The packed chapel went silent. Nobody blinked. I’ll never forget his question. None of us will. I hope he never does either.
Our calling as pastors includes fighting. I don’t mean we strap on the gloves and go toe-to-toe with our elders and congregational members. I mean, as pastors, we’re called to defend the faith.
As time passes, we will see our orthodox faith in Jesus Christ attacked more and more. We will find that the things of God are increasingly viewed with suspicion . . . addressed with cynicism . . . and, eventually, banned completely.
When we entered ministry, whether we knew it or not at the time, we entered a war zone.
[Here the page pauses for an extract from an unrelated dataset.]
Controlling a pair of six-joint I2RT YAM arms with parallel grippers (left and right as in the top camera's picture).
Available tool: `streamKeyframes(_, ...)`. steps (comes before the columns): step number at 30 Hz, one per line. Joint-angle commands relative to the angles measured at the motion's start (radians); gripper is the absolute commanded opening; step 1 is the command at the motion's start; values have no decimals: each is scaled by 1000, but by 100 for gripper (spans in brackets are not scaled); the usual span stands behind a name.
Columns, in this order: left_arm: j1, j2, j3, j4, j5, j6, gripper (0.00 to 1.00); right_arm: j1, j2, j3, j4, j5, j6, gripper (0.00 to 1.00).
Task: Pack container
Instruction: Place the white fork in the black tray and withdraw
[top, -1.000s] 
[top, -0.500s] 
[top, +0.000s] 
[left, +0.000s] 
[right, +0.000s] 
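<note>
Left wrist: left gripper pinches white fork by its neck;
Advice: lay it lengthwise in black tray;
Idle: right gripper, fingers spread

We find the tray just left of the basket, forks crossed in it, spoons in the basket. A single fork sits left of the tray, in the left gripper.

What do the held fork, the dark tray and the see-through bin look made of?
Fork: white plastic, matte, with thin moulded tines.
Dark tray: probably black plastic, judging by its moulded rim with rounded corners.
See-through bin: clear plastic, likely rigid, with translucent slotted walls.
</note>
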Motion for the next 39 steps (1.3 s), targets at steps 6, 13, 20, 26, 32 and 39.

The pastorate is a battleground, not a playground.
This is why Paul included in his first letter to Timothy these sober commands:
Fight the good fight of faith; take hold of the eternal life to which you were called, and you made the good confession in the presence of many witnesses. (1 Timothy 6:12–13)
Our calling as pastors includes running. Lots of it. I’m thinking in particular of Paul’s words in his first letter to Timothy: “You, Timothy, are a man of God; so run from . . .” (1 Timothy 6:11 NLT).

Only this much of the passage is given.